Finding emerging market equities with a social conscience

New York

UNTIL recently, investors interested in emerging market funds had few ways of singling out companies with standout environmental, social and governance records.

That has begun to change over the past several years, as the popularity of investing with an eye to these issues has surged. There are now 10 mutual funds and exchange-traded-funds that invest in stocks in emerging markets while making environmental, social and governance performance an explicit part of their mission, according to Morningstar.

And early evidence suggests that these feel-good funds have been able to outkick their conventional kin. In 2016, Chris Varco, a managing director at Cambridge Associates, an investment consultant, conducted a study comparing the returns of MSCI's standard emerging markets index to what's now known as its Emerging Markets ESG Leaders Index. (The latter is made up of companies with higher scores for environmental, social and governance performance, as ranked by MSCI.) For its first several years, the ESG index outperformed its peer bench mark. Mr Varco wanted to determine whether that was luck. He crunched the data and concluded that selecting companies based on non-financial factors had helped. Simply put, the ESG index did better because the companies within it appeared, on average, to be better run. "There's yet to be a year where the standard index did better," he said.

Within this niche, there are actively managed options, like the Calvert Emerging Markets Equity and JPMorgan Emerging Markets Equity funds, and indexed ones, like the Nushares ESG Emerging Markets Equity ETF, SPDR MSCI Emerging Markets Fossil Fuel Reserves Free ETF and the iShares MSCI EM ESG Optimised ETF. The iShares offering is built around the MSCI Emerging Markets ESG Focus Index, which resembles the index that Varco studied but contains fewer stocks.

People who opt for funds of this sort should understand that their performance will diverge from that of well-known emerging-markets bench marks, said Todd L Rosenbluth, director of ETF and mutual fund research at CFRA, an investment research firm.

"Because the holdings and the weightings differ, the performance is likely to differ," he said. "ESG strategies tend to have hefty weightings in technology stocks. So when tech is in favour, as it was in 2017, that will help them. If we hit a time when energy or old-line industrials shine, they won't perform as well."
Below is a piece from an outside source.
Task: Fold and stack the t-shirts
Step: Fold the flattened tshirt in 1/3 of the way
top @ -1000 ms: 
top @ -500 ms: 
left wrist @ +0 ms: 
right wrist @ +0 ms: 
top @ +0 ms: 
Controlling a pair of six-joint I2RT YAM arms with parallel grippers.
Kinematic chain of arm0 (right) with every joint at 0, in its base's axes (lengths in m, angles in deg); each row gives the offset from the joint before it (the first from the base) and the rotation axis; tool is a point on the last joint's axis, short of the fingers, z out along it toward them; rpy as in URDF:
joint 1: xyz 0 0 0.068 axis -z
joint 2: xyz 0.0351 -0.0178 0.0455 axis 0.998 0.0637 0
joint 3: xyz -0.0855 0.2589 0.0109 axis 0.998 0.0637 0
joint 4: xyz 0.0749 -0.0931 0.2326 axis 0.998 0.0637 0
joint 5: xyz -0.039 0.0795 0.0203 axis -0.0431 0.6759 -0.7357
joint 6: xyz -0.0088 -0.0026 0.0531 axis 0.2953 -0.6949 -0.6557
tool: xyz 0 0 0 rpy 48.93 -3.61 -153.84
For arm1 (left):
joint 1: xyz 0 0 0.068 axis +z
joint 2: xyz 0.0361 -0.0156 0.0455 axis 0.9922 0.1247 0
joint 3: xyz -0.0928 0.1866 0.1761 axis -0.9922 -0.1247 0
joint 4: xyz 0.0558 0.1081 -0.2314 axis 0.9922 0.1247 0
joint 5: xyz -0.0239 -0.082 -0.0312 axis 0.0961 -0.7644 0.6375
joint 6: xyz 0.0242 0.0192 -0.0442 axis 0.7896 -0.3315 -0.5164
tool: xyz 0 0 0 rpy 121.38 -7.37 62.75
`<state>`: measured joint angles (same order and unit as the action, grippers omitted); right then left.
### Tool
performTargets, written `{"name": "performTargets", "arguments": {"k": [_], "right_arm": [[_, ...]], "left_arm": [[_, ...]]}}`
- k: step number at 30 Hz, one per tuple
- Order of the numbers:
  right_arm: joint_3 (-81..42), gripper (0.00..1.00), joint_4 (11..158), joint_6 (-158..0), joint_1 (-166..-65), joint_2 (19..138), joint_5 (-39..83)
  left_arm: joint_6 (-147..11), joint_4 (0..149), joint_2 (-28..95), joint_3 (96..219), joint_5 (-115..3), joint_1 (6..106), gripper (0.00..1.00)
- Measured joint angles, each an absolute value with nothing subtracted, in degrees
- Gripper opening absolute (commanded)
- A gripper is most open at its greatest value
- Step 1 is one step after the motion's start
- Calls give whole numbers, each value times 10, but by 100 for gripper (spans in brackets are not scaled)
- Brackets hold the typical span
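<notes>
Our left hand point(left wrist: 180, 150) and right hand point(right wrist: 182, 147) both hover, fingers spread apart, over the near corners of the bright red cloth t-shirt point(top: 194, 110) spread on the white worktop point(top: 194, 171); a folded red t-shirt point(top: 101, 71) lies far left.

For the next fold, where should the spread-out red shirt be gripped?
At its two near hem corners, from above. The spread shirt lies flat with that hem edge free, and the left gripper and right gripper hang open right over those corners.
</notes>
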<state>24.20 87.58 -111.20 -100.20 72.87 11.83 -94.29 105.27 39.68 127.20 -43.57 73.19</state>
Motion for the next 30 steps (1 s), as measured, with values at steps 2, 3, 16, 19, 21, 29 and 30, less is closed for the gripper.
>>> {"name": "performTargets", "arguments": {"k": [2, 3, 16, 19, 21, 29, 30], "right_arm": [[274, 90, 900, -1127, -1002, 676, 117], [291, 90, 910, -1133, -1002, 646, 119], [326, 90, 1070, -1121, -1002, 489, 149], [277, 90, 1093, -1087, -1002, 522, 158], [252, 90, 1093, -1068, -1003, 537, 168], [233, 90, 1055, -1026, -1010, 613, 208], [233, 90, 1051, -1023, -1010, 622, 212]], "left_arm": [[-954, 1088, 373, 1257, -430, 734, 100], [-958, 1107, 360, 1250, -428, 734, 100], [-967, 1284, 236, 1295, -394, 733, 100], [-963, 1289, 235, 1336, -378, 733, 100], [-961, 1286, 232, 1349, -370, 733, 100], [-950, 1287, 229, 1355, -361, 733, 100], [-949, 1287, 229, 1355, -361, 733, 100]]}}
Some investors may be happy to occasionally sacrifice a tincture of return for the sake of ditching polluters. That's the sort of thinking that undergirds the SPDR MSCI Emerging Markets Fossil Fuel Reserves Free ETF.

Carbon footprint

"Energy conservation and lowering their carbon footprint is something that a lot of people are trying to do", including in their portfolios, said Matthew J Bartolini, head of SPDR Americas Research for State Street Global Advisors in Boston.
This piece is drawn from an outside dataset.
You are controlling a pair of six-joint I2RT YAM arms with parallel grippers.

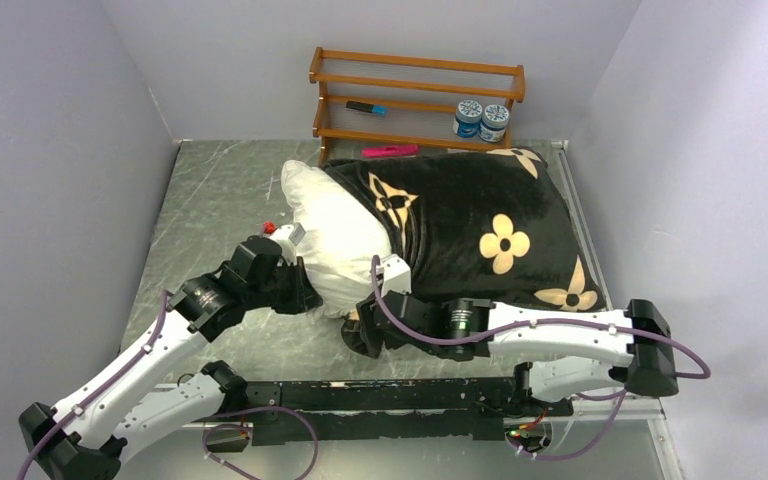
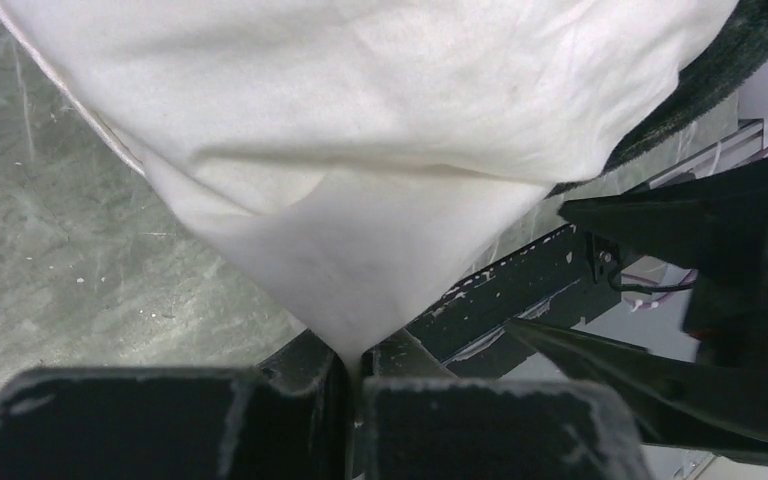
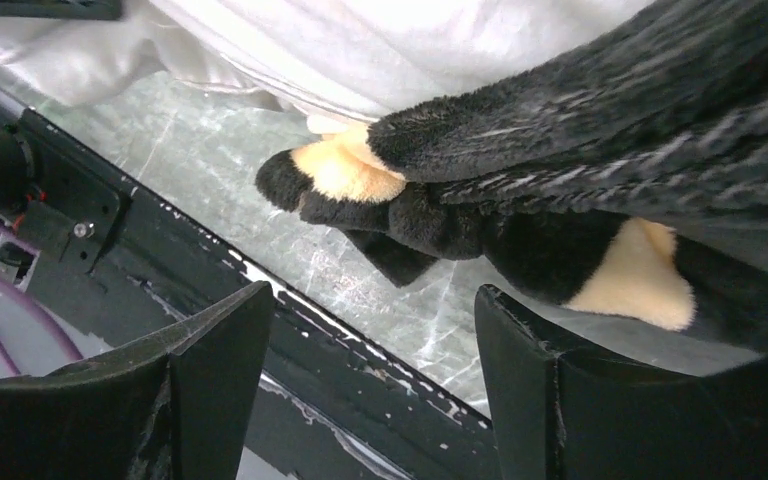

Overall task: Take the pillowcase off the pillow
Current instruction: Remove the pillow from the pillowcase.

Nuveen, sponsor of the Nushares ESG Emerging Markets Equity ETF, constructs its index differently, but it, too, aims to cut the number of air polluters in the portfolio by favouring companies with lower carbon-dioxide emissions. "ESG investors expect low carbon, and standard ESG screens won't necessarily give you that," said Martin Y G Kremenstein, head exchange-traded funds for Nuveen.

Over the past five years, emerging markets have chugged upward, with MSCI's conventional index gaining an annualised average of 4.99 per cent. In the first quarter, the index gained 1.42 per cent. MSCI's Emerging Markets ESG Leaders Index has outpaced its peer - rising an annualised average of 8.6 per cent over the last five years, though only 1.01 per cent in the first quarter.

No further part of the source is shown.